Bernd F. Reitter

Bernd F. Reitter Dr. Bernd F. Reitter (1943 - 2021) was a pedriatric neurologist and professor of pediatrics at the University of Mainz, Germany. Born in the city of Halle and having grown up in Augsburg, Bavaria, Dr. Reitter studied medicine in Erlangen, Vienna, Freiburg, Paris, and spent two years in a visiting position at UCLA on invitation of Richard J. Schain. His 1981 habilitation thesis under Prof. Dieter Scheffner at the University of Heidelberg is available below. Bernd Reitter worked as a doctor at the University of Heidelberg and, in 1984, took a position as a professor of pediatrics at the University of Mainz, heading the department of neuropediatrics at the Center for Pediatric and Adolescent Medicine (Zentrum für Kinder- und Jugendmedizin).


1981 dissertation at the University of Heidelberg

Neuromuscular Reaction to Paired Stimuli in Peripheral Neuropathy: Neuro-Graphic Parameters of Refractory Periods

In German Language (PDF): Neuromuskuläre Reaktion auf Paarstimulation: Neurographischer Parameter für die Refraktärzeit

Abstract (translation approved by the author, 2020):

Experimental neurophysiology has developed a series of investigative techniques that allow extensive insight into nerve and muscle function. Only some of these examination techniques have found their way into clinical electrodiagnosis. The use in children is even more limited. Thus, the previously described methods for detecting the refractory periods of the peripheral nerve in children are hardly applicable. Refractory periods represent the second essential criterion of neural function in addition to action potential speed. Therefore, a method for recording the neuromuscular resection was designed to clinical needs using pair stimulation (NMRPS). There, the response of a dependent muscle is examined after supramaximal double stimulation of the associated nerve. An electronic subtraction method allows to represent the conditioned action potential of the muscle derived from surface electrodes, isolated from the bond-forming response. Amplitude, time of the amplitude, baseline and inclination of the patent are evaluated in relation to a single potential. For various stimulus intervals, these parameters have been standardized for adults and children and checked for defined symptoms of the peripheral nerve and muscles.

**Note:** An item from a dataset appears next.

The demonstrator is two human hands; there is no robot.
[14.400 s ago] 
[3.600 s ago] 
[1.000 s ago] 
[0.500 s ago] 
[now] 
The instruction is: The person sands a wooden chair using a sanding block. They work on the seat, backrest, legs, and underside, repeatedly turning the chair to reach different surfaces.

In the polyradiculoneuropathy Guillain-Barre as an example of de-and remyelination, the values ​​of the NMRPS remained barely influenced despite a significant reduction in the motor nerve conduction velocity.

As an example of primary axonal degeneration, vineristin neuropathy was chosen. Despite constancy of normal motor nerve conduction speed, measured values ​​of the NMRPS deviated in a dose-dependent manner from the normal range and returned to normal after completion of the vitamin administration, depending on the time interval to the medication. Significant treatment effects (p = 0.0009, p = 0.0301, respectively) were found for the group of 13 children.

For the progressive muscle atrophy Charcot - Marie - Tooth (HMSN I) as an example of primary axonal damage with subsequent de- and remyelination, a deviation of the potentials from the normal range could also be detected.

Children with uremic neuropathy due to chronic renal insufficiency of various stages showed no regular changes for motor nerve conduction velocities or NMRPS. However, a smaller proportion of these 24 children had clinical signs of uremic polyneuropathy. Statistically significant deviations were only seen in the children under chronic hemodialysis dialysis when comparing the data before and after single dialysis. Significant correlations with the change in the serum creatinine level and residual diuresis were also detectable. As expected, the NMRPS values ​​also deviated from the norm range in the selected example of myopathy, the progressive Duchenne muscular dystrophy.

Noticeable for this group is the abnormal deceleration of the conditioned muscle action potential, since abnormally short refractory periods have been reported for the muscle fibers themselves.

For clinical - electrophysiological diagnosis of myopathies, other methods are available. The NMRPS should be used especially for the assessment of peripheral neuropathies. The NMRPS proved to be sensitive to primary axonal nerve damage. Thus, in neuropathic differential diagnosis of polyneuropathies, this method could help differentiate between primary axonal and primary demyelinating polyneuropathies. A quantification of axonal lesions was also possible. In addition, the method can reflect short-term changes in the responsiveness of the peripheral nerve in improving the metabolic state as in hemodialysis.